There are fragments of the grammar in which American influence is absent and even some divergence between the two varieties can be observed, as in the spread of from-less gerunds after verbs of prevention (cf., e.g. that’ll stop him calling again), which is a British development as yet not paralleled in American usage. There are a few limited instances of presumably direct American influence on British usage, as in the area of the ‘mandative’ subjunctive (e.g. we request that this be made public). But the most common constellation by far is that American English reveals itself to be slightly more advanced in shared historical developments, many of which were presumably set in motion in the Early Modern English period, before the streams of British and American English parted [Leech, Hundt, Mair, Smith 2009: 41].
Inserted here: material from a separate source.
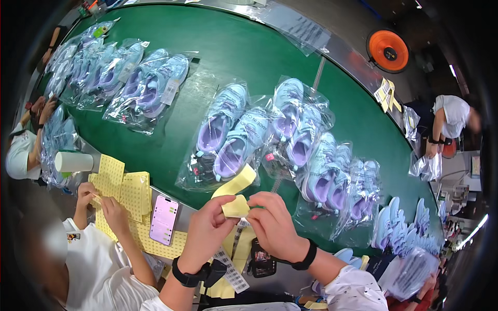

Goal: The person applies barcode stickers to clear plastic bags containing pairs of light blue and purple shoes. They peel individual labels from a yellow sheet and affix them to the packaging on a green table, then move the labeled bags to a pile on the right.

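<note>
In front of me, my left hand (210, 223) is closed on a curling yellow paper strip (236, 182), which looks like label backing. My right hand (274, 224) pinches the folded end of the same strip with thumb and fingertips; whether a label is coming off between them is too small to tell. Just beyond the hands, a bagged pair of light blue shoes (228, 129) with lilac insides lies on the green belt (197, 116). Below my hands are a sheet of barcode labels (232, 269) and a small black case (263, 259).
More bagged shoes (150, 88) run along the belt, with unbagged ones (394, 225) at right. Left of me, a co-worker's hands (106, 205) handle yellow label sheets (134, 197) near a lit phone (164, 220) and a white roll (74, 161). An orange fan (388, 51) stands beyond.
</note>
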Demonstrator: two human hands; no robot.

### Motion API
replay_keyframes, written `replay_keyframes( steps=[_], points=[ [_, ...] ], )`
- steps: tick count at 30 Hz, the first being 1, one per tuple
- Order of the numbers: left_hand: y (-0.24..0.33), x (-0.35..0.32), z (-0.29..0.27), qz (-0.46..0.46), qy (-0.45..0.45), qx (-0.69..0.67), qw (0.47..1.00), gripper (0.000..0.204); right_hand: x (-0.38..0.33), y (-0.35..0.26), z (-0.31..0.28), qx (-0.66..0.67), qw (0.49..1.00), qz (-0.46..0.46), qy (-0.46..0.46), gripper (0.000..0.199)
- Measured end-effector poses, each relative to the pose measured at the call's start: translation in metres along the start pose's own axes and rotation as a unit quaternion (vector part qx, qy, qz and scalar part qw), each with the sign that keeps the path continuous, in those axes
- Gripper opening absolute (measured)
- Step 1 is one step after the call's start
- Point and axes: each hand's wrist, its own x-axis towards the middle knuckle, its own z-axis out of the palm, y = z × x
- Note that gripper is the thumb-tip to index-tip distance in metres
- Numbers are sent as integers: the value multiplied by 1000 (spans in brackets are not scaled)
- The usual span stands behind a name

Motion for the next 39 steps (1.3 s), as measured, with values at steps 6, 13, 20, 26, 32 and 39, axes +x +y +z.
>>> replay_keyframes(
  steps=[6,13,20,26,32,39],
  points=[
    [17,8,-12,22,87,57,994,44,65,20,-38,11,998,31,49,9],
    [-7,-4,-13,-18,58,104,993,43,194,226,-89,27,961,269,-55,15],
    [-12,-33,-21,-77,22,-84,993,42,221,250,-71,-11,927,327,-181,13],
    [-38,-125,-54,-137,105,-76,982,22,219,251,-48,-132,933,318,-107,15],
    [-161,-262,-98,-228,265,87,933,19,203,247,-49,-227,957,172,56,43],
    [-393,-373,-148,-332,301,265,854,26,68,43,35,27,982,-25,-185,18]
  ],
)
However, a comprehensive analysis of innovative processes that currently take place in the English language, primarily at the grammatical level [Путіліна 2011; Jespersen 1922; Putilina 2012a], not be possible without the differentiation of specific syntactical constructions and features of social stratification of the vocabulary in Present-day English that is the purpose of our study. It is quite obvious there is a determination of the main tasks, namely: a characterization of grammatical (morphological) processes in Present-day English and their lexical interpreting, an establishing of the nature and causes of grammatical (and, of course, sociolinguistic) changes in the vocabulary of English, a separation of literary / colloquial functioning form of English, a classifying types of new constructions in both languages.
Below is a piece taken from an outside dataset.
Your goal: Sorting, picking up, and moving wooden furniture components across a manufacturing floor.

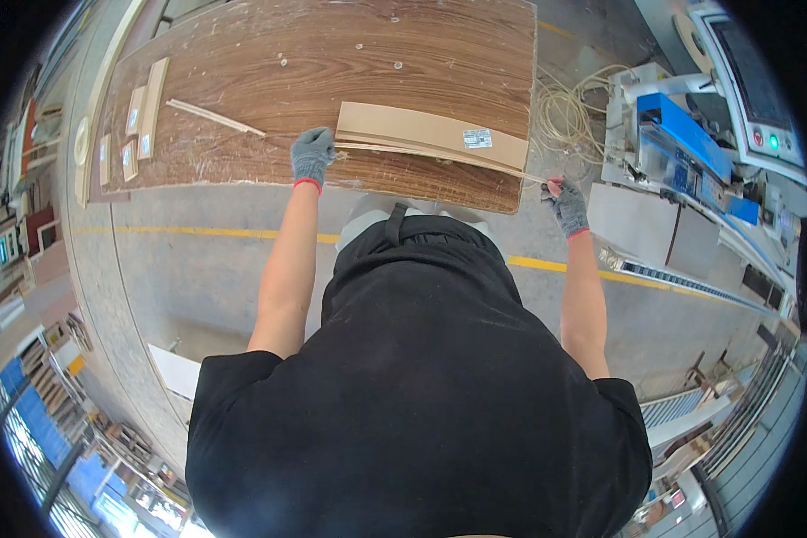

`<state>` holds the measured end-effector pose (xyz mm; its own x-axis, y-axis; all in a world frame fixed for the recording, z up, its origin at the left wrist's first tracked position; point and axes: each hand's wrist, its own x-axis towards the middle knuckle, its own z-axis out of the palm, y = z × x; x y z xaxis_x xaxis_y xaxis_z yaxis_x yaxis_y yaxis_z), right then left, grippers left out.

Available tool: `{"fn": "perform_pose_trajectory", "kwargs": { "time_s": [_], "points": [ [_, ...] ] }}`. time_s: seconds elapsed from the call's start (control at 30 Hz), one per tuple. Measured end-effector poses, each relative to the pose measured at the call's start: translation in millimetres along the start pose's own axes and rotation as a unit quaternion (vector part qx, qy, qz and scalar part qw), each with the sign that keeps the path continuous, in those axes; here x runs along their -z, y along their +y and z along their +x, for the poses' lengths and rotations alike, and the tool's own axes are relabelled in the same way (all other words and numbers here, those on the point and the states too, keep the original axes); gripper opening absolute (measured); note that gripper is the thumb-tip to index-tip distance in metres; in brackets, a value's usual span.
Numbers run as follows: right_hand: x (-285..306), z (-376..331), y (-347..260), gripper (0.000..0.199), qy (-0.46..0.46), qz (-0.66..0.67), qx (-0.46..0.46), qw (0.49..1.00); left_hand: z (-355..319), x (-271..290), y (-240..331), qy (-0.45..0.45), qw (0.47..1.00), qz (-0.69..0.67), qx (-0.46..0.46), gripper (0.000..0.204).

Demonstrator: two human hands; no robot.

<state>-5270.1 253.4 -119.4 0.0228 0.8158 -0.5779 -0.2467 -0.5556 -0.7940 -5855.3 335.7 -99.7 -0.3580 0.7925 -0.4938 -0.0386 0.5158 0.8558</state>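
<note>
A long, thin pale strip (439,155) spans the space between my two gloved hands along the table's near edge. My left hand (312,156), in a grey glove with a red cuff, is closed at the strip's left end. Beyond the table's right edge, my right hand (568,210) pinches the other end, bare fingertips showing from its grey glove. Just behind the strip lies a flat tan board (403,122) with a white label (477,139) near its right end. The strip partly overlaps the board's near edge.
The brown wood-grain table (332,54) carries two thin sticks (215,117) and several short labelled boards (153,108) at left. A coiled pale hose (569,103) hangs off the right side. Beyond it stands a machine with a blue cover (683,134) and a screen (753,72).
</note>
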Motion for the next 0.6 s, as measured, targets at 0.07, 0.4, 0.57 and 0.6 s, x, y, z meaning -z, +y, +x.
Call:
{"fn": "perform_pose_trajectory", "kwargs": {
  "time_s": [0.07,0.4,0.57,0.6],
  "points": [
    [-4.9,-6.8,1.1,0.02,0.006,0.004,0.003,1.0,3.3,10.3,0.0,0.015,0.998,0.048,-0.023,0.015],
    [-9.1,-9.1,-0.6,0.02,0.07,-0.007,0.005,0.998,6.9,-3.4,13.3,-0.045,0.998,-0.014,0.046,0.023],
    [-11.4,1.3,-6.8,0.019,0.081,-0.043,-0.01,0.996,22.4,-3.1,4.2,-0.077,0.981,0.176,-0.038,0.027],
    [-9.8,3.0,-8.5,0.02,0.078,-0.048,-0.019,0.996,19.1,-6.7,6.5,-0.045,0.979,0.189,-0.06,0.029]
  ]
}}
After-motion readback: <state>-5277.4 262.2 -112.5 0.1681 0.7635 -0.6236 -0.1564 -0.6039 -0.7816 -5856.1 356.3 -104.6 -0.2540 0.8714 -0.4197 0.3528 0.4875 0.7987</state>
In the study of grammatical change in present-day English, the ‘tip of the iceberg’, that is the collection of disputed usages that has aroused the concern of prescriptivists, has been covered regularly, though not necessarily in the dispassionate and empirically sound way that is characteristic of the best research on older stages in the history of English.

Among the works which have guided us in our choice of phenomena to study and in formulating our hypotheses, we would like to mention three treatments of ongoing change in English published in the 1960`s and 1970`s, namely Barber’s (1964) "Linguistic Change in Present-Day English", Foster’s (1974) "The Changing English Language" and Potter’s (1975) "Changing English". These works offer many insightful comments but, unsurprisingly in view of their dates of publication, the amount and quality of the documentary evidence offered leaves a lot to be desired by the standards of contemporary innovative-linguistic practice. A first tentatively corpus-linguistic approach to change in progress is presented by Bauer (1994) in his "Watching English Change". It is not to deny the merit of Bauer’s pioneering effort to point out that it is comprehensive neither in its coverage of the phenomena nor in its use of the available textual resources, thus leaving many important topics for the present study and others to explore [Leech, Hundt, Mair, Smith 2009: 46].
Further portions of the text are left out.